◆ **EXERCISE GOAL**:
Reproduce the whole listing that follows, exactly as it stands.

BEGIN SUPPLIED MATERIAL

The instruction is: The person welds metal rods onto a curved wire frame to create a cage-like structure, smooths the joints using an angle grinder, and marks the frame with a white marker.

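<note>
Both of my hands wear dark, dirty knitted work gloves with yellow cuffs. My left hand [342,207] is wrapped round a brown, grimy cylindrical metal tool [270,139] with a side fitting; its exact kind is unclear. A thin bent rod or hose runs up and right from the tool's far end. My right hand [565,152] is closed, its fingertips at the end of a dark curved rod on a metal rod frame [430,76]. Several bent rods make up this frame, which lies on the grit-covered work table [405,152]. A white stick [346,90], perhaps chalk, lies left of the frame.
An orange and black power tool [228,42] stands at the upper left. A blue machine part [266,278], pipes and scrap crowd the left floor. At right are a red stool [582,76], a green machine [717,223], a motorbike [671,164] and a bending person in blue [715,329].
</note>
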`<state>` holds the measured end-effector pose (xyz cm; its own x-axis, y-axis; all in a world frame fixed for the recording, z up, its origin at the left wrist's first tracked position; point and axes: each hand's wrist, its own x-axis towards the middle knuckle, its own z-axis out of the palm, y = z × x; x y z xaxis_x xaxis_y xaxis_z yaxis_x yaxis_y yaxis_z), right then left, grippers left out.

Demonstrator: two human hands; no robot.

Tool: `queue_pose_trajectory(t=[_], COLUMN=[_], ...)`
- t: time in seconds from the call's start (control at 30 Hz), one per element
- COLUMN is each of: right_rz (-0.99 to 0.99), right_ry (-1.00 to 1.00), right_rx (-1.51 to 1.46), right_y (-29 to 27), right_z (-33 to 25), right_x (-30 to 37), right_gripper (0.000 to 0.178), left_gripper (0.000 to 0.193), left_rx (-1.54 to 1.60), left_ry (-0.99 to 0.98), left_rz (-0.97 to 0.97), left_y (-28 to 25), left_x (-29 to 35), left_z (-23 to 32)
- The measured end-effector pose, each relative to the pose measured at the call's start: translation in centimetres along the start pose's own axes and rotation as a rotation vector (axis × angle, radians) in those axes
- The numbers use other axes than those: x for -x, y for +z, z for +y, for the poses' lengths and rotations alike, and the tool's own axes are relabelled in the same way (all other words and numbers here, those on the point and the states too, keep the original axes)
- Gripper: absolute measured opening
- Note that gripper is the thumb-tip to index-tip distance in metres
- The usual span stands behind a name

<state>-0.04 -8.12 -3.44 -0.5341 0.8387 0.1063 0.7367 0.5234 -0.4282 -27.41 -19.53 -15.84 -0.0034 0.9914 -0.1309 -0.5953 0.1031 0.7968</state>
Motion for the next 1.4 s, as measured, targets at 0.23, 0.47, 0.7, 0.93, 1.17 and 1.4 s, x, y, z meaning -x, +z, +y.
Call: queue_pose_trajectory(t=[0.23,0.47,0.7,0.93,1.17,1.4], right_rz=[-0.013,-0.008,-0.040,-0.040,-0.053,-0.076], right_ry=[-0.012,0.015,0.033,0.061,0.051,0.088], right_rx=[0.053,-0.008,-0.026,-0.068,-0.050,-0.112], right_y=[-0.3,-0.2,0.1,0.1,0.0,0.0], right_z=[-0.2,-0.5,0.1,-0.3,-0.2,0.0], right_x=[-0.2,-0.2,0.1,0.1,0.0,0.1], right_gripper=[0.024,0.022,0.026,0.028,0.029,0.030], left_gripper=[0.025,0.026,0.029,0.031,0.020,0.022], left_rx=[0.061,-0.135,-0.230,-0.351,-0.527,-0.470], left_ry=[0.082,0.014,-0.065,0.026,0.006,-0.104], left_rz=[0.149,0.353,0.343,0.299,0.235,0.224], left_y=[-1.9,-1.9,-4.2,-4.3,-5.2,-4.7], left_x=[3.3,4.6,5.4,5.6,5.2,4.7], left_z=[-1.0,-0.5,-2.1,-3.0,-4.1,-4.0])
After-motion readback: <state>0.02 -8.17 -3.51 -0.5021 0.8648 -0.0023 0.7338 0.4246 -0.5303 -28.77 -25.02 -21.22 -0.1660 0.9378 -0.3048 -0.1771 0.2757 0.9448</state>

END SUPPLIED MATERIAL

◆ **ANSWER BOX**:
The instruction is: The person welds metal rods onto a curved wire frame to create a cage-like structure, smooths the joints using an angle grinder, and marks the frame with a white marker.

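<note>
Both of my hands wear dark, dirty knitted work gloves with yellow cuffs. My left hand [342,207] is wrapped round a brown, grimy cylindrical metal tool [270,139] with a side fitting; its exact kind is unclear. A thin bent rod or hose runs up and right from the tool's far end. My right hand [565,152] is closed, its fingertips at the end of a dark curved rod on a metal rod frame [430,76]. Several bent rods make up this frame, which lies on the grit-covered work table [405,152]. A white stick [346,90], perhaps chalk, lies left of the frame.
An orange and black power tool [228,42] stands at the upper left. A blue machine part [266,278], pipes and scrap crowd the left floor. At right are a red stool [582,76], a green machine [717,223], a motorbike [671,164] and a bending person in blue [715,329].
</note>
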`<state>` holds the measured end-effector pose (xyz cm; its own x-axis, y-axis; all in a world frame fixed for the recording, z up, its origin at the left wrist's first tracked position; point and axes: each hand's wrist, its own x-axis towards the middle knuckle, its own z-axis out of the palm, y = z × x; x y z xaxis_x xaxis_y xaxis_z yaxis_x yaxis_y yaxis_z), right then left, grippers left out.

Demonstrator: two human hands; no robot.

Tool: `queue_pose_trajectory(t=[_], COLUMN=[_], ...)`
- t: time in seconds from the call's start (control at 30 Hz), one per element
- COLUMN is each of: right_rz (-0.99 to 0.99), right_ry (-1.00 to 1.00), right_rx (-1.51 to 1.46), right_y (-29 to 27), right_z (-33 to 25), right_x (-30 to 37), right_gripper (0.000 to 0.178), left_gripper (0.000 to 0.193), left_rx (-1.54 to 1.60), left_ry (-0.99 to 0.98), left_rz (-0.97 to 0.97), left_y (-28 to 25), left_x (-29 to 35), left_z (-23 to 32)
- The measured end-effector pose, each relative to the pose measured at the call's start: translation in centimetres along the start pose's own axes and rotation as a rotation vector (axis × angle, radians) in those axes
- The numbers use other axes than those: x for -x, y for +z, z for +y, for the poses' lengths and rotations alike, and the tool's own axes are relabelled in the same way (all other words and numbers here, those on the point and the states too, keep the original axes)
- Gripper: absolute measured opening
- Note that gripper is the thumb-tip to index-tip distance in metres
- The usual span stands behind a name

<state>-0.04 -8.12 -3.44 -0.5341 0.8387 0.1063 0.7367 0.5234 -0.4282 -27.41 -19.53 -15.84 -0.0034 0.9914 -0.1309 -0.5953 0.1031 0.7968</state>
Motion for the next 1.4 s, as measured, targets at 0.23, 0.47, 0.7, 0.93, 1.17 and 1.4 s, x, y, z meaning -x, +z, +y.
Call: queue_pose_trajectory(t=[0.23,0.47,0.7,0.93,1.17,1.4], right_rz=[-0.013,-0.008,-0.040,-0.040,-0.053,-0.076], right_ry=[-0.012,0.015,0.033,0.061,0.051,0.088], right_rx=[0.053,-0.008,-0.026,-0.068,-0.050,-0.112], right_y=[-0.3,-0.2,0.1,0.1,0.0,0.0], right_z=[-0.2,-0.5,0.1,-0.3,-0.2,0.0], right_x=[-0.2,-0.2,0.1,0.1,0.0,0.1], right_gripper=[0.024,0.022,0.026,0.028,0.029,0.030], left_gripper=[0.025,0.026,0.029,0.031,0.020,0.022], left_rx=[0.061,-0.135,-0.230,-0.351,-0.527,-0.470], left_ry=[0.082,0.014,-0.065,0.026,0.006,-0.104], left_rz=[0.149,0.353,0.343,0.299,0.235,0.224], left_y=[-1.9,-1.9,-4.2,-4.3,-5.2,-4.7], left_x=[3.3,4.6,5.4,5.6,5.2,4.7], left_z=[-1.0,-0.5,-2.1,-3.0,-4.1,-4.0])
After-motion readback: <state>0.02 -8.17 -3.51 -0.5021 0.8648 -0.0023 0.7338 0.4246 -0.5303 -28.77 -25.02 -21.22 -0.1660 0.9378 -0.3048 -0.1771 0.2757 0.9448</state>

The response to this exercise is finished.